About this exercise:
From the data underneath, reproduce exactly the stretch that begins at the line with "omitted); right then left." and ends after the line with "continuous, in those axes".

[Records to use]

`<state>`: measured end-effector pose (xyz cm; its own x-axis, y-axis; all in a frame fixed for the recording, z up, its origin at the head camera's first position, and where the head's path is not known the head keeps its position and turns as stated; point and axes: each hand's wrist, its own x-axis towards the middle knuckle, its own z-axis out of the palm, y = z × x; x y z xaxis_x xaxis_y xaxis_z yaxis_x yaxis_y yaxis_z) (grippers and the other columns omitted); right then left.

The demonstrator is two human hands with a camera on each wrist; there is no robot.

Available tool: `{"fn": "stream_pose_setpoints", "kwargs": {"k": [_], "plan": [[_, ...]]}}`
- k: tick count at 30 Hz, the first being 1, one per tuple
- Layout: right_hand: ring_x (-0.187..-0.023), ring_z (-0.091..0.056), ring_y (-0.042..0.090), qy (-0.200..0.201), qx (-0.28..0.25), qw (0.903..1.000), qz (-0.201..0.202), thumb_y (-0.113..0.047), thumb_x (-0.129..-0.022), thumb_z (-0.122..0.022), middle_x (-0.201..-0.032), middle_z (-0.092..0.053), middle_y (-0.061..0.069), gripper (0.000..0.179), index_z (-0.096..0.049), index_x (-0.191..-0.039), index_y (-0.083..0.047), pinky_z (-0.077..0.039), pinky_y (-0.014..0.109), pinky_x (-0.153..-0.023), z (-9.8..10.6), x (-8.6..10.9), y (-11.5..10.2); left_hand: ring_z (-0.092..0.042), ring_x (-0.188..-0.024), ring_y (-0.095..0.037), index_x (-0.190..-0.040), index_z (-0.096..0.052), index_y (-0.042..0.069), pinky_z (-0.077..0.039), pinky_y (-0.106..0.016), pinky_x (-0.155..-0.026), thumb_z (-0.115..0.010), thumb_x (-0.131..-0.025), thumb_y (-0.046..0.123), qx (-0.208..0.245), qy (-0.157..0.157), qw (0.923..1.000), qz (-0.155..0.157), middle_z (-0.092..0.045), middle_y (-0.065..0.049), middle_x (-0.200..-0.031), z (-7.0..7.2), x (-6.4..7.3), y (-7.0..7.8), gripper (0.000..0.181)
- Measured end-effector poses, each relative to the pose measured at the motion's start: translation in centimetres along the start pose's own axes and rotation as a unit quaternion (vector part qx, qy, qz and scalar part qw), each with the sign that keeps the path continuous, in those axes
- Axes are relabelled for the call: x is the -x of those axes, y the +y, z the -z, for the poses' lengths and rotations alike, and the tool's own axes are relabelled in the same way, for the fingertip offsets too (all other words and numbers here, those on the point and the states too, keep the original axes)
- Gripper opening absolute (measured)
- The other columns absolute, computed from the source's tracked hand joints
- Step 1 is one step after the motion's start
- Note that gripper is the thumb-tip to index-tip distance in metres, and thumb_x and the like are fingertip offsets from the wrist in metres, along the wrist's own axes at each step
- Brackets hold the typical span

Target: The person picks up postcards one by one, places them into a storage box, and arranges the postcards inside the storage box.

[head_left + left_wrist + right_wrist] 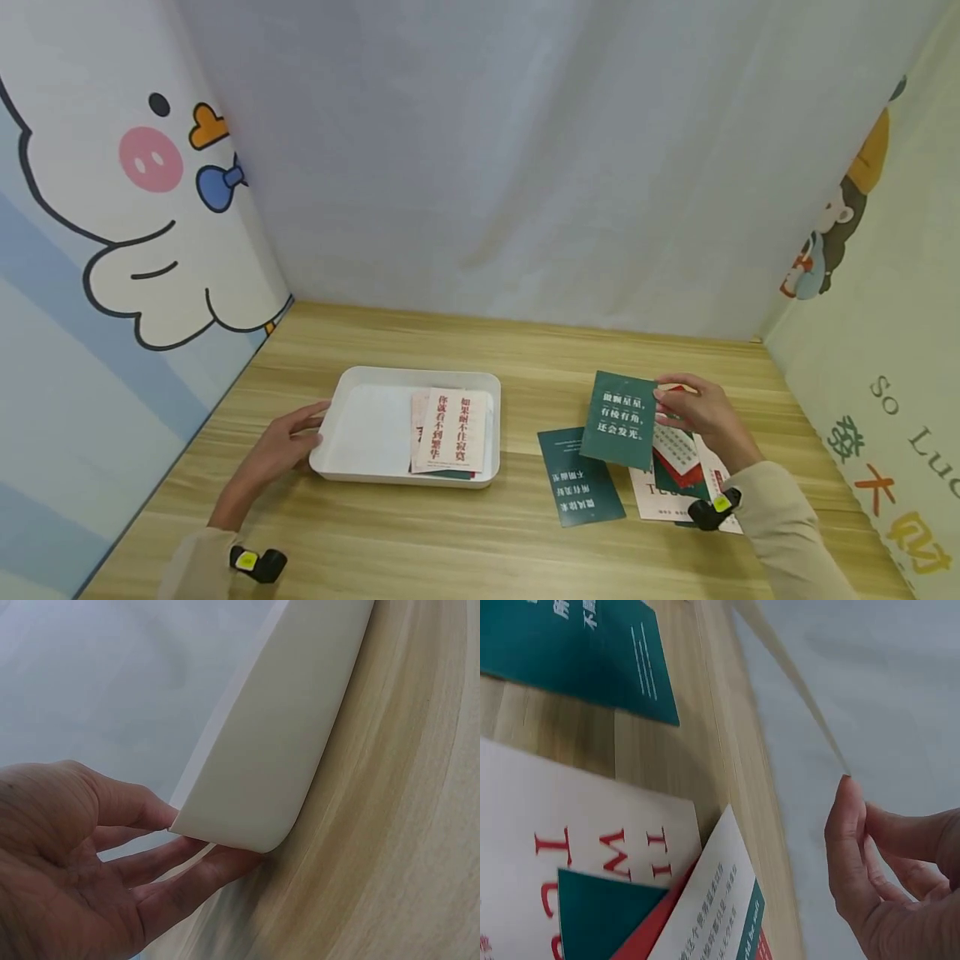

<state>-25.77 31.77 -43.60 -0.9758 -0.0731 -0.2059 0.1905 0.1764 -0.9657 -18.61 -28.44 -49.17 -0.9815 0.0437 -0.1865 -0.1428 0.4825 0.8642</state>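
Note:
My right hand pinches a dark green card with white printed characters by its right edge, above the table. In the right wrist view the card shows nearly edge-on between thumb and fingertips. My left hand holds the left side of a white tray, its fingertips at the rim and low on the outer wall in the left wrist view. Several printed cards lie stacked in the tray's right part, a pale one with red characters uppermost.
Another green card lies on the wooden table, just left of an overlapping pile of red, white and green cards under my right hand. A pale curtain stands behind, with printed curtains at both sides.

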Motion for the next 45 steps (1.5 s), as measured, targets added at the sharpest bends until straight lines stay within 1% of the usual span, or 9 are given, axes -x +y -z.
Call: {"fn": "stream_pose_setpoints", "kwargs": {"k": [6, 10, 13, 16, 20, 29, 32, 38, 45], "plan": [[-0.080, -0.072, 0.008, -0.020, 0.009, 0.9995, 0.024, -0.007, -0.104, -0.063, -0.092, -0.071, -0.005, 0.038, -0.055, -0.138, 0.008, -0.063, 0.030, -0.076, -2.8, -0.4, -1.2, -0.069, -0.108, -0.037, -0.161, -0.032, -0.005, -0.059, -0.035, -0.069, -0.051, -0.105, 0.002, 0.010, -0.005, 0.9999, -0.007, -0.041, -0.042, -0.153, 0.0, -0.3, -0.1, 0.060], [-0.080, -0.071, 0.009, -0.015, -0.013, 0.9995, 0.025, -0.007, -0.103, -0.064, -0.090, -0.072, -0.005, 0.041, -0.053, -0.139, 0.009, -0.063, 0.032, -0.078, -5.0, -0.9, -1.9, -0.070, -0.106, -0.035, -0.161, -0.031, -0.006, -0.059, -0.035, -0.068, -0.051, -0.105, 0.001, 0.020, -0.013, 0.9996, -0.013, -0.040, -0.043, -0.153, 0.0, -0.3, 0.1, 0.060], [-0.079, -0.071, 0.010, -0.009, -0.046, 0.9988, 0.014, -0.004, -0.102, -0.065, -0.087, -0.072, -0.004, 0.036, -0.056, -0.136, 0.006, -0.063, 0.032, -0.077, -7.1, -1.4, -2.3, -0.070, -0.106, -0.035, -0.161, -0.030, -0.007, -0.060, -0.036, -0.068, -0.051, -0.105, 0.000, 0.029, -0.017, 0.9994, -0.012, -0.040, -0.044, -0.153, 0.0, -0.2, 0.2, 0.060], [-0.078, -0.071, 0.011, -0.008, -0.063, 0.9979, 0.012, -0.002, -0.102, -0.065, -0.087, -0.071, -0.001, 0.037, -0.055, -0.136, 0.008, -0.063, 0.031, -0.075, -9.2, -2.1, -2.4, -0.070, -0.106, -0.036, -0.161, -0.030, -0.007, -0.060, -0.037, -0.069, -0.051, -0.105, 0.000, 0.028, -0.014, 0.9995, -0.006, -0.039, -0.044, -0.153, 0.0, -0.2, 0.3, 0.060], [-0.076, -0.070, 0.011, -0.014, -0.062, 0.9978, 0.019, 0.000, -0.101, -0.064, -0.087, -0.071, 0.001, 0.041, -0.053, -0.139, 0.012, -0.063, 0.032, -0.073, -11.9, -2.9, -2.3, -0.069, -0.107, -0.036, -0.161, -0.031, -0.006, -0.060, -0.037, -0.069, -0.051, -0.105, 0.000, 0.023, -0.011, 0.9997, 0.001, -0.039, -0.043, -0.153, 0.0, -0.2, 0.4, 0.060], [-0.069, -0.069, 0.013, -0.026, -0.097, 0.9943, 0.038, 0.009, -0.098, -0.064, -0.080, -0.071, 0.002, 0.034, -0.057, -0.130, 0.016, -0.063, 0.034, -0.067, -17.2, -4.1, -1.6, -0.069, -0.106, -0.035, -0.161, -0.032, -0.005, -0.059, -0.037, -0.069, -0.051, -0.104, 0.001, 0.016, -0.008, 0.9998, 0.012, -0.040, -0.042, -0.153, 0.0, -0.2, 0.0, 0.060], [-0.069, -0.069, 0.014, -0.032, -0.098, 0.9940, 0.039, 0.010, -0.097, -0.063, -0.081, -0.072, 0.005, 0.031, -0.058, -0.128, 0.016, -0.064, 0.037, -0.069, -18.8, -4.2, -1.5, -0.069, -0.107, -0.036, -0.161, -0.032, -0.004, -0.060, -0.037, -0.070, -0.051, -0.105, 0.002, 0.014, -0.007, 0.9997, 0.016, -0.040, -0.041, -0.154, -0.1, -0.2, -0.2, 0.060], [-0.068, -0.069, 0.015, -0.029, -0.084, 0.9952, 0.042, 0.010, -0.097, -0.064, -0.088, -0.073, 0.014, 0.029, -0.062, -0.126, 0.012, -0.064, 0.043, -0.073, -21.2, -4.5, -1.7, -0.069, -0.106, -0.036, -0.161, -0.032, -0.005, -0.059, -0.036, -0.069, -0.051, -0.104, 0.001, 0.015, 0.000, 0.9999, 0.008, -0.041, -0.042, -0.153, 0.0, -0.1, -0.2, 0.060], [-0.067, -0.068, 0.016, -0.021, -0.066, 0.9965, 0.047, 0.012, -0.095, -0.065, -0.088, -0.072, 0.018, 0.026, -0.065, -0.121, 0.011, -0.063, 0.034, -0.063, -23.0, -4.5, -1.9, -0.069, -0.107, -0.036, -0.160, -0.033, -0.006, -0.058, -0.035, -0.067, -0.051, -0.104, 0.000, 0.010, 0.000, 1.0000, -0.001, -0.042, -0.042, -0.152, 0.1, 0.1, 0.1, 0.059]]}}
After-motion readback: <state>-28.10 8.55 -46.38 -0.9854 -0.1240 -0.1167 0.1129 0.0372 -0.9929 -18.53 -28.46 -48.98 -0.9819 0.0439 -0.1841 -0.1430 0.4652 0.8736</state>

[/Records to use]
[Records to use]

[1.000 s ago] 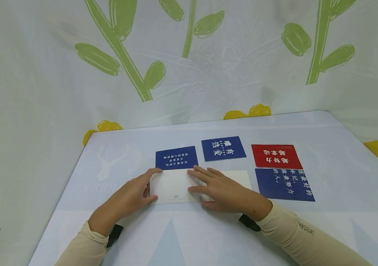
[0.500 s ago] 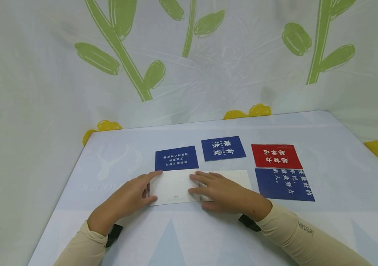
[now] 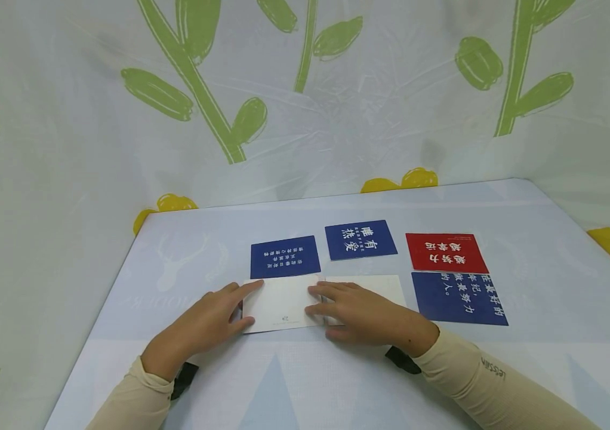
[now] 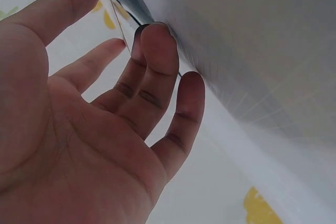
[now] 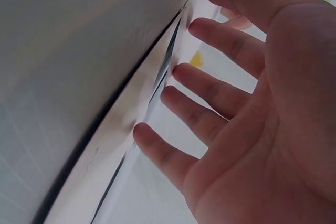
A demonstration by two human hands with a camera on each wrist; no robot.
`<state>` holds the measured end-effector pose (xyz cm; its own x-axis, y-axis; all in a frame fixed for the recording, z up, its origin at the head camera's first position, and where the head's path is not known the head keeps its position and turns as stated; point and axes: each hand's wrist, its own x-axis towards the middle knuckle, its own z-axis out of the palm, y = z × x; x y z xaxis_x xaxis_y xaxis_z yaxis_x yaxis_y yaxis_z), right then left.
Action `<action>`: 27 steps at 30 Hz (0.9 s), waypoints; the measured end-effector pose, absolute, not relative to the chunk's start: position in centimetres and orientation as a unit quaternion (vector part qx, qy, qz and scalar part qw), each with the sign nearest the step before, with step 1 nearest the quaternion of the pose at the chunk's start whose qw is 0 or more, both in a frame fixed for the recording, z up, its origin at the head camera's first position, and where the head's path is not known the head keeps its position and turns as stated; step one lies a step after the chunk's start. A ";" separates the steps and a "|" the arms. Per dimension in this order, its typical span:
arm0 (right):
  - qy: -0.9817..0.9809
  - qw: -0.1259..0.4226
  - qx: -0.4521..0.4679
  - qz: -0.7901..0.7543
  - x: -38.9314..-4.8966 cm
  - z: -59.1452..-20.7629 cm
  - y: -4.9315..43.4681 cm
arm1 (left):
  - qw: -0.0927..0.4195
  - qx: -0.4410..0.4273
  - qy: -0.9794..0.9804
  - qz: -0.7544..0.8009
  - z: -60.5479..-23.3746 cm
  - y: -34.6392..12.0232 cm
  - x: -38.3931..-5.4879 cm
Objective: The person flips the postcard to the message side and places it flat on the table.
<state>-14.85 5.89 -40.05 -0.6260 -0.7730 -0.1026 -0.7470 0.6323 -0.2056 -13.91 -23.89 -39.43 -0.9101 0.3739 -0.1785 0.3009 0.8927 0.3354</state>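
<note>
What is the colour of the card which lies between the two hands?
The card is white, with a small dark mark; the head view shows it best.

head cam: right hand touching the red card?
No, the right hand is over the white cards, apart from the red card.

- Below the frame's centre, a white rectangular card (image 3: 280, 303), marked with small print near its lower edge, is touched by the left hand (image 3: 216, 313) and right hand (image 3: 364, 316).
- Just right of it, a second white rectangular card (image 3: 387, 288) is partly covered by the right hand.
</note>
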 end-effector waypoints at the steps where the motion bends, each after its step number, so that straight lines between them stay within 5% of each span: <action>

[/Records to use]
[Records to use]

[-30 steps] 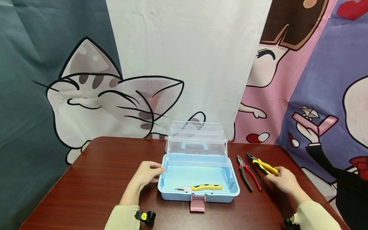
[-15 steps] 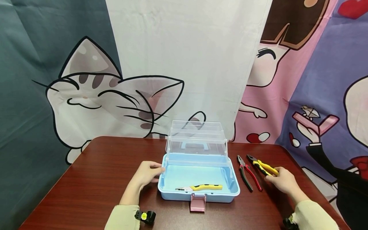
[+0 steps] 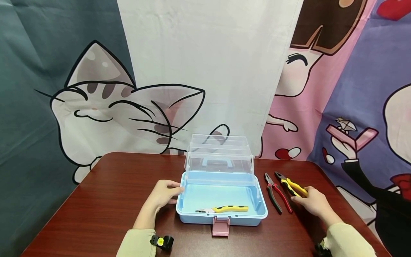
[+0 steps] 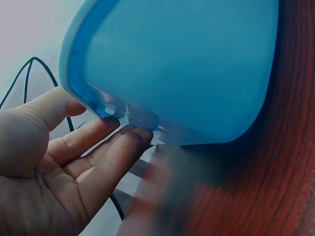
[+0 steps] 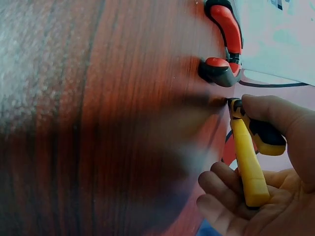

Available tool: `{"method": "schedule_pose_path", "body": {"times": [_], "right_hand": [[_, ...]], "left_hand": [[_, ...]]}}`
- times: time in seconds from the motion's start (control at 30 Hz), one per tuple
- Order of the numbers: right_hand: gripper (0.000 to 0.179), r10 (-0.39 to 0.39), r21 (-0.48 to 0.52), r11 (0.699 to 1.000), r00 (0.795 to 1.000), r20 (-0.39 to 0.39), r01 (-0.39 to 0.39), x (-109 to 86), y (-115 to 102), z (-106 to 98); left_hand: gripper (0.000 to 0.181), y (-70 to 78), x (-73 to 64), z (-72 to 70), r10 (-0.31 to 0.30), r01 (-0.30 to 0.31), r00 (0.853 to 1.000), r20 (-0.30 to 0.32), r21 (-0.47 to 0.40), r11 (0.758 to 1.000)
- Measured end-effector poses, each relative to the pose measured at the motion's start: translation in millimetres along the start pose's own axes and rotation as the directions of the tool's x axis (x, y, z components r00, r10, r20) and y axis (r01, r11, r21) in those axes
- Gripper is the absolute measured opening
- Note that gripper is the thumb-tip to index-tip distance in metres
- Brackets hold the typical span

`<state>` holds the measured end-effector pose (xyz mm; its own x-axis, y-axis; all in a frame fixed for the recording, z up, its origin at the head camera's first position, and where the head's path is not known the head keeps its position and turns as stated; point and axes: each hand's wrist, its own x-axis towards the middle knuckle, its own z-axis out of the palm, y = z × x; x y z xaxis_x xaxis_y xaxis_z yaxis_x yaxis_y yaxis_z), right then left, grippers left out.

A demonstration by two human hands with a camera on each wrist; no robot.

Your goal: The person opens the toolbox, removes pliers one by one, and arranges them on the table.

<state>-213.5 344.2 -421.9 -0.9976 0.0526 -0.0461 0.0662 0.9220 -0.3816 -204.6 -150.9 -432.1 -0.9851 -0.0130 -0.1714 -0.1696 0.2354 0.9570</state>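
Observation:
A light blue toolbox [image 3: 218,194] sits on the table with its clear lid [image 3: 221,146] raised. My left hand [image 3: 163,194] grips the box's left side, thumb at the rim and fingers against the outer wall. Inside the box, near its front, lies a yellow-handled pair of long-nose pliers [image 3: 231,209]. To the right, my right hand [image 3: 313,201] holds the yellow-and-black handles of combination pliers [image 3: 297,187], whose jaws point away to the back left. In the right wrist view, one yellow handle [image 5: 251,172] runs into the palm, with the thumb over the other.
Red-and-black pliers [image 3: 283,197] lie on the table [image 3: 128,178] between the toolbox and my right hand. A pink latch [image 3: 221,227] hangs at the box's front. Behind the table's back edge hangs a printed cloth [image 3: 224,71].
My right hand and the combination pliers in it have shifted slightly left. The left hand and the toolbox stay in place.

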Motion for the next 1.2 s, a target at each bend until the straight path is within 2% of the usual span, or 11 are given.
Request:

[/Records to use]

Answer area:
`<state>`: measured end-effector pose (xyz cm; its own x-axis, y-axis; all in a frame fixed for the recording, z up, its origin at the head camera's first position, and where the head's path is not known the head keeps its position and turns as stated; point and axes: each hand's wrist, its own x-axis towards the middle knuckle, its own z-axis out of the palm, y = z × x; x y z xaxis_x xaxis_y xaxis_z yaxis_x yaxis_y yaxis_z) (grippers and the other columns omitted); right then left.

The demonstrator is two human hands with a camera on each wrist; there is no robot.

Available tool: `{"fn": "stream_pose_setpoints", "kwargs": {"k": [_], "plan": [[_, ...]]}}`
- k: tick count at 30 Hz, the first being 1, one per tuple
- Layout: right_hand: ring_x (-0.187..-0.023), ring_z (-0.091..0.056), ring_y (-0.042..0.090), qy (-0.200..0.201), qx (-0.28..0.25), qw (0.903..1.000), qz (-0.201..0.202), thumb_y (-0.113..0.047), thumb_x (-0.129..-0.022), thumb_z (-0.122..0.022), middle_x (-0.201..-0.032), middle_z (-0.092..0.053), middle_y (-0.061..0.069), gripper (0.000..0.179), index_z (-0.096..0.049), index_x (-0.191..-0.039), index_y (-0.083..0.047), pinky_z (-0.077..0.039), pinky_y (-0.014..0.109), pinky_x (-0.153..-0.023), z (-9.8..10.6), x (-8.6..10.9), y (-11.5..10.2); left_hand: ring_z (-0.092..0.042), ring_x (-0.188..-0.024), ring_y (-0.095..0.037), index_x (-0.190..-0.040), index_z (-0.096..0.052), index_y (-0.042..0.069), pinky_z (-0.077..0.039), pinky_y (-0.106..0.016), pinky_x (-0.155..-0.026), thumb_z (-0.115..0.010), thumb_x (-0.131..-0.025), thumb_y (-0.046..0.123), qx (-0.208..0.245), qy (-0.157..0.157), qw (0.923..1.000), qz (-0.155..0.157), middle_z (-0.092..0.045), middle_y (-0.065..0.049), middle_x (-0.200..-0.031), z (-7.0..7.2), x (-6.4..7.3), y (-7.0..7.8), gripper (0.000..0.181)
- Measured end-effector poses, each relative to the pose measured at the motion's start: translation in centimetres along the start pose's own axes and rotation as a unit quaternion (vector part qx, qy, qz and scalar part qw), each with the sign that keeps the path continuous, in those axes

What has been written completes the answer.